Break down your question.

What are the essential things a source will need to include to be relevant to you? These are the main concepts of your research question.

One way to identify these is to write out your research question and then underline the most important words.

Question: What is the impact of livestock grazing on public lands
Key concepts:

grazing
public lands

*Livestock might be important to you. You can try searching with and without it.

Note: Words like help or impact aren't great search terms. If you really want to narrow in on sources about those topics, try a formal version like benefits, efficacy, or effectiveness. Or try brainstorming measurable outcomes that would show the impact of your topic and add that your search. 

Brainstorm Search Words

Take a moment to think about search words.

The first word you think of is not the only word you can use. Each word will return different results.

Try thinking creatively about your options. Write down a few related words and synonyms. Then consider any broader categories or examples. If you're stuck, try Googling your topic for ideas.

For example, let's brainstorm other search words to help us find more information about the debate around raising and eating veal.

Broader: Ethics
Related: Discussion, Argument
Narrower: Criticism, Support

You can repeat this process with each of your key concepts.

Put It All Together

Use Advanced Search to build a strong search.

Open the advanced search tool in a library database, and ask for information on your topic.

  • Use the Boolean Operator "OR" to tell the database any of the phases you enter are okay. 
  • Use quotation marks to ask for an exact phrase.
  • Don't ask a question or use any unnecessary words.

 

For example:

"public land" OR "federal land" OR "national parks"

AND

grazing OR livestock

 

Then use filters to see the types of materials you need or to narrow in on a particular topic.

 

Google Search Tips

Try These Tricks When Searching Online

Tools like these help you find better search results more quickly.

Use the limiter site: to filter which websites your results are from. Add your own search terms after that.

Domain Name

Ask for websites that end with a certain domain name that may be more reliable or relevant.

  • site:.gov  only returns sites that end with .gov (federally funded government sites)
  • site:.edu only returns sites that end in .edu (higher education sites)

screenshot of Google search for site:.gov Aurora, Illinois

Website

Search an entire website from the back end with Google.

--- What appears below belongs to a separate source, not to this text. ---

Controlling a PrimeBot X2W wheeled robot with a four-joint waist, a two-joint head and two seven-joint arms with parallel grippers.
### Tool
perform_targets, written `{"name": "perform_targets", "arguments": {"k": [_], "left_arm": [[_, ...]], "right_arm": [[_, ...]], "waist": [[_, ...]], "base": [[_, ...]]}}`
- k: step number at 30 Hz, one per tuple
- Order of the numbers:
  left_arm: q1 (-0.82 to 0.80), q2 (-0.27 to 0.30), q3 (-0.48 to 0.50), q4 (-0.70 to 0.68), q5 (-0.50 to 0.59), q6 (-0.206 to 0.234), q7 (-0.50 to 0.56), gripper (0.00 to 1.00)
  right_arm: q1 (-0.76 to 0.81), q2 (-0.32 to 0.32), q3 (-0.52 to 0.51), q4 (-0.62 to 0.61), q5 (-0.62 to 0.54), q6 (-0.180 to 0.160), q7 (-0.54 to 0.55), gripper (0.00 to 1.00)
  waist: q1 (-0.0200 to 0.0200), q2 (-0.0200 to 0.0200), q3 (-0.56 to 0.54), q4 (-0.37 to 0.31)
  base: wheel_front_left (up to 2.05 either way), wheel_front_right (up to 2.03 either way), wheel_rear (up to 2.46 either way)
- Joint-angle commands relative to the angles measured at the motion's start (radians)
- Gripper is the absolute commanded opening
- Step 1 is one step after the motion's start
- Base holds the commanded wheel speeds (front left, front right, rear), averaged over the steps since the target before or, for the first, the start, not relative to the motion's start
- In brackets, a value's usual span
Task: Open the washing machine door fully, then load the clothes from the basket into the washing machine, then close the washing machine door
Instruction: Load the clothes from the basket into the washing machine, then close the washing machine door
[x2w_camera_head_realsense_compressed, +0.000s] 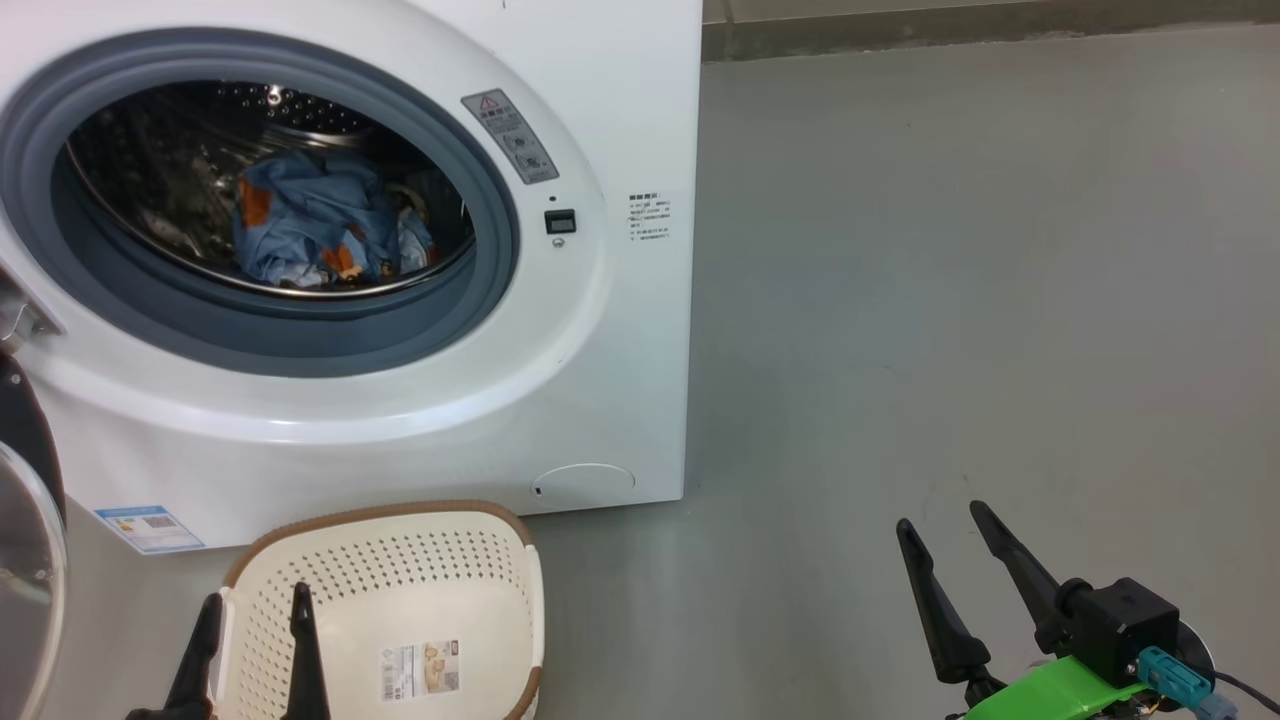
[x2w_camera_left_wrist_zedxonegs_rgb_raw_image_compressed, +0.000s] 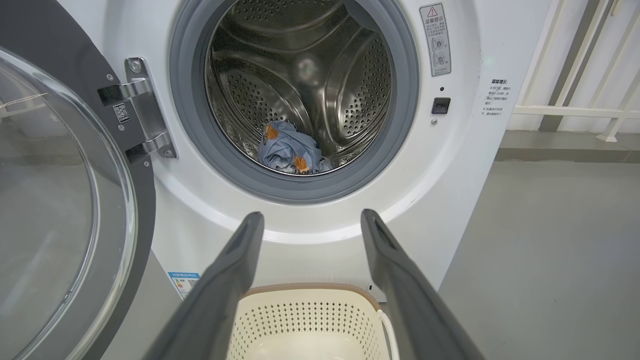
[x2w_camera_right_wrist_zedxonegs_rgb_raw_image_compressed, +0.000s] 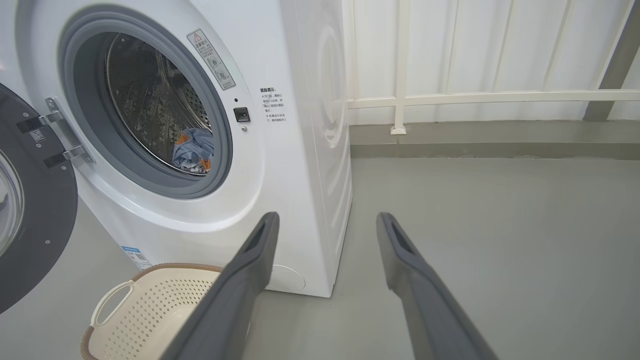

A screenshot of a Google search for site:aurora.edu research help

Add quotation marks around a word or phrase in a Google search to:

  • require all results include that word or phase
  • specify an exact phrase or spelling

A graphic showing that adding quotation marks around Illinois in a Google search returned results about the city of Aurora in IL, rather than Colorado

 

Find the Tools button at the top of your search results. When toggled, new options will be revealed, like the option to filter results by the date they were published. You may also choose to use the Google advanced search to get more specific!